### ACTION ITEM
Copy the full listing exactly.

### DATA PROVIDED
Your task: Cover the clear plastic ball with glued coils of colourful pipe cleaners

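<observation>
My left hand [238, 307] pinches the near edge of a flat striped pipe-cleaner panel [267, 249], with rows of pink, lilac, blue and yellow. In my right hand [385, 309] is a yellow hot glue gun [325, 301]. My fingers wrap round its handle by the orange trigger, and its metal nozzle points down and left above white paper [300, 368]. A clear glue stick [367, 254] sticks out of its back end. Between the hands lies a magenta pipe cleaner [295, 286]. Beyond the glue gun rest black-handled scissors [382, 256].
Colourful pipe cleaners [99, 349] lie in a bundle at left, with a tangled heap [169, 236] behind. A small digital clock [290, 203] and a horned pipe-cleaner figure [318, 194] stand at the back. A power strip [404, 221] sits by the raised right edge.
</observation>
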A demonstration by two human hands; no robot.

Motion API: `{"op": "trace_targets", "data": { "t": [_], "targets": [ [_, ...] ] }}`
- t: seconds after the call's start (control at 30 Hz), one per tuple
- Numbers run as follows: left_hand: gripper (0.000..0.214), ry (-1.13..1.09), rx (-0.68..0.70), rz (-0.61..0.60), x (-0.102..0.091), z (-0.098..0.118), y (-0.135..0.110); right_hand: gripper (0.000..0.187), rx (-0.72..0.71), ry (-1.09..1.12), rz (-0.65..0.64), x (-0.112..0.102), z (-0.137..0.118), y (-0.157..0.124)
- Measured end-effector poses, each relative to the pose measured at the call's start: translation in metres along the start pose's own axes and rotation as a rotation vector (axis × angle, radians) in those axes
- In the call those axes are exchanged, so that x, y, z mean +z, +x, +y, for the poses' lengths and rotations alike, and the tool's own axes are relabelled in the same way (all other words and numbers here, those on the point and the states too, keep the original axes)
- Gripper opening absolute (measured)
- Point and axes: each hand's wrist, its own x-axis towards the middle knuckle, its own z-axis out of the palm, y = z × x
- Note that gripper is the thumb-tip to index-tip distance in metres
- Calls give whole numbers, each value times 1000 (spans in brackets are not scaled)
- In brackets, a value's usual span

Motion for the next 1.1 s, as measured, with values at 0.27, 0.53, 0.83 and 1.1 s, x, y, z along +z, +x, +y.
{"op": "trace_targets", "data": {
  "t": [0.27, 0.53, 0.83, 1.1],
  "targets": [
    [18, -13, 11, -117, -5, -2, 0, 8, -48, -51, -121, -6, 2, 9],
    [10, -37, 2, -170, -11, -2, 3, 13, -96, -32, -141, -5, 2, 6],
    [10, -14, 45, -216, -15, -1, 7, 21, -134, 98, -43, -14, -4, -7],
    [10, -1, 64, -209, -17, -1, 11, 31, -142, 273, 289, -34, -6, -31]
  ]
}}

### SOLUTION FOR THIS EXERCISE
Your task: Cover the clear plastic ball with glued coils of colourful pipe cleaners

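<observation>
My left hand [238, 307] pinches the near edge of a flat striped pipe-cleaner panel [267, 249], with rows of pink, lilac, blue and yellow. In my right hand [385, 309] is a yellow hot glue gun [325, 301]. My fingers wrap round its handle by the orange trigger, and its metal nozzle points down and left above white paper [300, 368]. A clear glue stick [367, 254] sticks out of its back end. Between the hands lies a magenta pipe cleaner [295, 286]. Beyond the glue gun rest black-handled scissors [382, 256].
Colourful pipe cleaners [99, 349] lie in a bundle at left, with a tangled heap [169, 236] behind. A small digital clock [290, 203] and a horned pipe-cleaner figure [318, 194] stand at the back. A power strip [404, 221] sits by the raised right edge.
</observation>
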A demonstration by two human hands; no robot.

Motion API: `{"op": "trace_targets", "data": { "t": [_], "targets": [ [_, ...] ] }}`
- t: seconds after the call's start (control at 30 Hz), one per tuple
- Numbers run as follows: left_hand: gripper (0.000..0.214), ry (-1.13..1.09), rx (-0.68..0.70), rz (-0.61..0.60), x (-0.102..0.091), z (-0.098..0.118), y (-0.135..0.110); right_hand: gripper (0.000..0.187), rx (-0.72..0.71), ry (-1.09..1.12), rz (-0.65..0.64), x (-0.112..0.102), z (-0.137..0.118), y (-0.157..0.124)
- Measured end-effector poses, each relative to the pose measured at the call's start: translation in metres along the start pose's own axes and rotation as a rotation vector (axis × angle, radians) in those axes
- In the call those axes are exchanged, so that x, y, z mean +z, +x, +y, for the poses' lengths and rotations alike, and the tool's own axes are relabelled in the same way (all other words and numbers here, those on the point and the states too, keep the original axes)
- Gripper opening absolute (measured)
- Point and axes: each hand's wrist, its own x-axis towards the middle knuckle, its own z-axis out of the palm, y = z × x
- Note that gripper is the thumb-tip to index-tip distance in metres
- Calls give whole numbers, each value times 1000 (spans in brackets are not scaled)
- In brackets, a value's usual span

Motion for the next 1.1 s, as measured, with values at 0.27, 0.53, 0.83 and 1.1 s, x, y, z along +z, +x, +y.
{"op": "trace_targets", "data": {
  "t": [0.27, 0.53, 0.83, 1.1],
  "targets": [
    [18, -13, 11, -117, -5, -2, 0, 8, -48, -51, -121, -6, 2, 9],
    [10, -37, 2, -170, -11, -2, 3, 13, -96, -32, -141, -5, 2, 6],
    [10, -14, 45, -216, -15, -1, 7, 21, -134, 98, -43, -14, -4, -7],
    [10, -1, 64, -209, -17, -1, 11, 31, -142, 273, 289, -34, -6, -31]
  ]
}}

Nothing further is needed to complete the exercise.